Her
name is Gertrude, but we like to call her Gertie. She is a 94 year-old, 142-pound woman who resides in a long-term
care facility, a nursing home. She
has all the character traits that come to mind when you picture your typical
nursing home resident. She has
short white-gray hair that she has permed and hairsprayed religiously on a
weekly basis. Her rolling walker
has basket attached, which she keeps stocked with tissues and hard candies, the
later of which she will never hesitate to give to you. She will always try to take care of
others before she does anything for herself. She has been knitting the same rainbow scarf since I started
working with her over a year ago.
She loves to tell stories of her youth. Oh, and she will call you every name in the book before she
finally comes to the right one.
Gertie
hasn’t always been the elderly woman I have grown to know and love. She regales me with stories of her
youth. Gertie grew up the youngest
child, with 4 older sisters. In
fact, this is how she remembers my name.
When she forgets, she starts naming all her sisters.
“Evelyn? Fay? Doris?
Laura?” She stops, knowing
she has named the corresponding sister with whom I share a name. This, of course, leads into a story
about her older sister Laura.
Laura was the oldest of the 5 girls, and favored her youngest sister
very much. In their youth, Gertie
would beg Laura to let her help with the chores. Laura would teach her how to do housework, protect her, be
her confidant. She always smiles
when she thinks of Laura.
At
the age of 19 she married her love, Henry. They had 5 beautiful children, only 4 of which made it to
adulthood. Gertie is very proud of
her large family, often indulging any ear willing to listen about how her
daughters and some of her granddaughters are nursing. She brags about how some of them care for children with
cancer; how they are such warm souls to see such heartbreak day in and day out. She talks about her great-grand babies
in California. Her walls, her
bureau, her nightstand are all littered with pictures of a beautiful smiling
family.
I
don’t think she sees very much of her family now that she is in a nursing home,
but it doesn’t seem to bother her.
As her dementia progresses she talks to the pictures of her family as if
they can actually hear and converse with her. Even though she is developing these little quirks, she is
still one of the lucky ones. She
is able to walk, just with a walker, not with someone trailing her around to
make sure she doesn’t fall or try to walk out the door. She is able to wash, dress, toilet, and
feed herself, unlike many of her companions.
However,
those same attributes that make her lucky, also, in a sense, make her
unlucky. She is more aware of her
surroundings. She is aware that
the people around her do have to be fed, changed when they inevitably soil
themselves, and have very free will.
She sees all this, yet there is nothing she can do about it. This is where Gertie’s nerves get the
best of her.
“I’m
just a bundle of nerves,” she confesses.
“That’s what the doctors used to tell my mother.” And its true.
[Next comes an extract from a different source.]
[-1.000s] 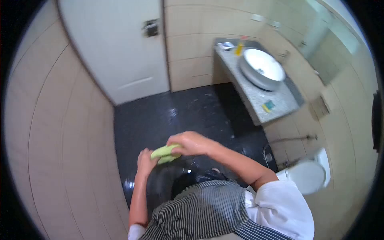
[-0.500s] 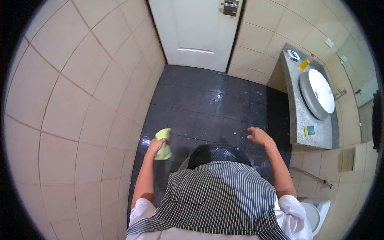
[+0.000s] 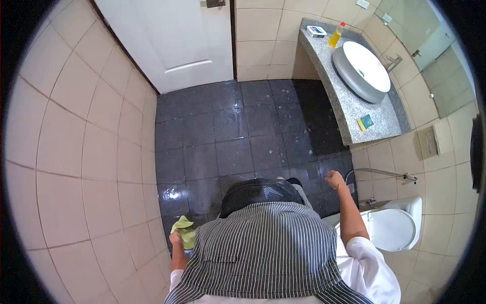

She struggles with the frustration of being forgetful, but
not forgetful enough to forget she is forgetting. She gets anxious when its getting close to bedtime and she
hasn’t been given a shower yet.
She gets all worked up when she has a confrontation with other residents
about the amount of bingo cards they are allotted. She gets agitated when she needs something and she can’t
find an aid to instantaneously cater to her every whim. It drives her absolutely up a wall when
she sees a fellow resident at the nursing home getting made fun of.
Gertie
lives for the activities they have at her home. Boy, do they have a lot of activities. Daily, from right after breakfast to
right before dinner, her days are jam-packed. Activities can range from arts and crafts to exercise to
trivia to tai chi. She gets to play bingo weekly, getting a quarter for every
game won. She makes little
decorations they lay among the photos of her family, different ones for
different holidays or seasons.
What Gertie enjoys is when they have people come in who sing and play
instruments, sometimes they even have dancers.
Although
Gertie can claim many friends at her home, she only has one close friend, her
roommate. Her roommate’s name is Maria;
she is a 89 year old who has Parkinson’s Disease. Maria is one of the residents at the home that is unable to
groom, feed, or toilet herself.
She relies solely on the people employed by the home, and Gertie makes
it her job to ensure Maria is being well taken care of. They spend evenings in their room
chatting before they go to bed. As
Maria gets tired, Gertie goes off to find someone capable of helping her into
bed. They are always looking out
for each other.
Despite
her medications, Gertie’s dementia is progressing. She is becoming more and more forgetful. She is loosing her filter that allows
her to distinguish between right and wrong. More often she can be seen with her shirt on backwards, or
holding her pictures up to watch TV.
Despite those ever increasing moment where her mind is elsewhere, I will
always remember Gertie as she asks me to tuck her in at night.